Task prompt → Everything in the data gets repeated exactly, except for the pictures.

%%

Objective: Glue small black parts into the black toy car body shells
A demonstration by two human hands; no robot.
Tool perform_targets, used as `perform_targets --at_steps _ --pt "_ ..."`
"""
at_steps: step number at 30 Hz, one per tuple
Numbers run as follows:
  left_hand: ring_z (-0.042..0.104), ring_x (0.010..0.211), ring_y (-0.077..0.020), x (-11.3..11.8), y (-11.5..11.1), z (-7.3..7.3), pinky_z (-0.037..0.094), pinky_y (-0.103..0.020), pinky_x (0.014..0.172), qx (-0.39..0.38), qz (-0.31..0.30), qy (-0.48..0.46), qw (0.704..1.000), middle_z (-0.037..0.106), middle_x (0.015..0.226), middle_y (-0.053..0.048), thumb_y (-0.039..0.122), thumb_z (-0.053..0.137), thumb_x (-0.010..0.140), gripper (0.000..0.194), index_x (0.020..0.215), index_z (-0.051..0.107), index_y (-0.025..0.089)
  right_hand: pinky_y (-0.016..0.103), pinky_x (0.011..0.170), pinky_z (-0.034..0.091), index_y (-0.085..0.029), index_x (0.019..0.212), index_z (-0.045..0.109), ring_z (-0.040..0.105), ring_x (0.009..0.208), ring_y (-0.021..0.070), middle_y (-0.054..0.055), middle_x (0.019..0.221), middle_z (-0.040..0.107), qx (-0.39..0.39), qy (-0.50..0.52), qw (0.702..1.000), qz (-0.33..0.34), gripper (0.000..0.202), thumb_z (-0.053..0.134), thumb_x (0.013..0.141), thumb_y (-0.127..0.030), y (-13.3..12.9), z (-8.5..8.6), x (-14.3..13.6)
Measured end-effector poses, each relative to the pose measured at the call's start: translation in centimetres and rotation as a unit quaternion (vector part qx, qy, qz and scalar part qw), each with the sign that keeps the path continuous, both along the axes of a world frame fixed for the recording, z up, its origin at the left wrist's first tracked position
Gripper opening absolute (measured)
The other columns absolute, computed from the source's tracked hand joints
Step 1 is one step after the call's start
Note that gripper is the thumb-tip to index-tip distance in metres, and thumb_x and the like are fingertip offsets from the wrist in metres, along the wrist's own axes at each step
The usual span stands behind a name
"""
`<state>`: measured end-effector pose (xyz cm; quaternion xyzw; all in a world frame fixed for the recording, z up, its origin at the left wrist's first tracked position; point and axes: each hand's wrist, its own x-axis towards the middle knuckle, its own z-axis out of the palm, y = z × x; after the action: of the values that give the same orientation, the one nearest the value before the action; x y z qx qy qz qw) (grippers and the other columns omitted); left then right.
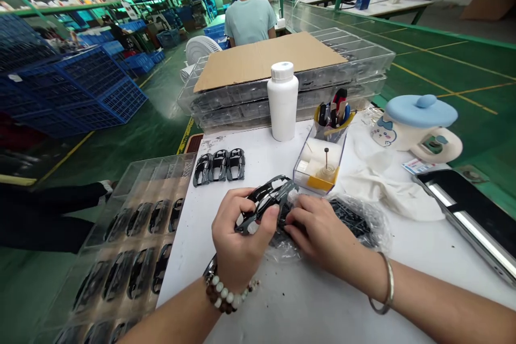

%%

Written solution →
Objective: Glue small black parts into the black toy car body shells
A demonstration by two human hands; no robot.
Tool perform_targets, used as `perform_targets --at_steps _ --pt "_ ..."`
"""
at_steps: step number at 30 Hz, one per tuple
Numbers run as follows:
  left_hand: ring_z (-0.042..0.104), ring_x (0.010..0.211), ring_y (-0.077..0.020), x (-11.3..11.8), y (-11.5..11.1), z (-7.3..7.3), pinky_z (-0.037..0.094), pinky_y (-0.103..0.020), pinky_x (0.014..0.172), qx (-0.39..0.38), qz (-0.31..0.30), qy (-0.48..0.46), qw (0.704..1.000), middle_z (-0.037..0.106), middle_x (0.015..0.226), middle_y (-0.053..0.048), thumb_y (-0.039..0.122), thumb_z (-0.053..0.137), thumb_x (-0.010..0.140), gripper (0.000..0.194), index_x (0.020..0.215), index_z (-0.051..0.107), index_y (-0.025..0.089)
  right_hand: pinky_y (-0.016..0.103), pinky_x (0.011..0.170), pinky_z (-0.034..0.091), index_y (-0.085..0.029), index_x (0.019..0.212), index_z (-0.045..0.109), ring_z (-0.040..0.105), ring_x (0.009..0.208), ring_y (-0.021..0.070), middle_y (-0.054..0.055), middle_x (0.019..0.221), middle_z (-0.040..0.107), qx (-0.39..0.39), qy (-0.50..0.52), qw (0.702..1.000), qz (-0.33..0.34), gripper (0.000..0.202), thumb_z (-0.053..0.134), thumb_x (0.013..0.141), thumb_y (-0.127..0.030), y (-13.3..12.9), z (-8.5..8.6), x (-14.3..13.6)
Measured end-effector poses, each relative to the pose measured at the call's start: translation in centimetres and rotation as a unit quaternion (vector part qx, qy, qz and scalar part qw), each with the sign that keeps the path continuous, both along the axes of a world frame fixed for the recording, z up, its origin at the left wrist's first tracked position
Gripper opening absolute (measured)
The other columns absolute, computed from the source's tracked hand joints
Step 1 is one step after the call's start
Note that gripper is the thumb-tip to index-tip distance in metres, and thumb_x and the like are fingertip offsets from the wrist in metres, along the wrist's own axes at each step
The usual span stands behind a name
"""
`<state>`: measured end-effector pose (xyz cm; quaternion xyzw; all in a world frame fixed for the recording, z up, its origin at the left wrist's first tracked position; point and axes: each hand's wrist, its own x-axis towards the middle knuckle, its own z-axis out of the palm, y = z × x; after the action: of the values that give the same orientation, the one nearest the value before the action; x y z qx qy qz qw) (grippers and the other columns omitted); left then right.

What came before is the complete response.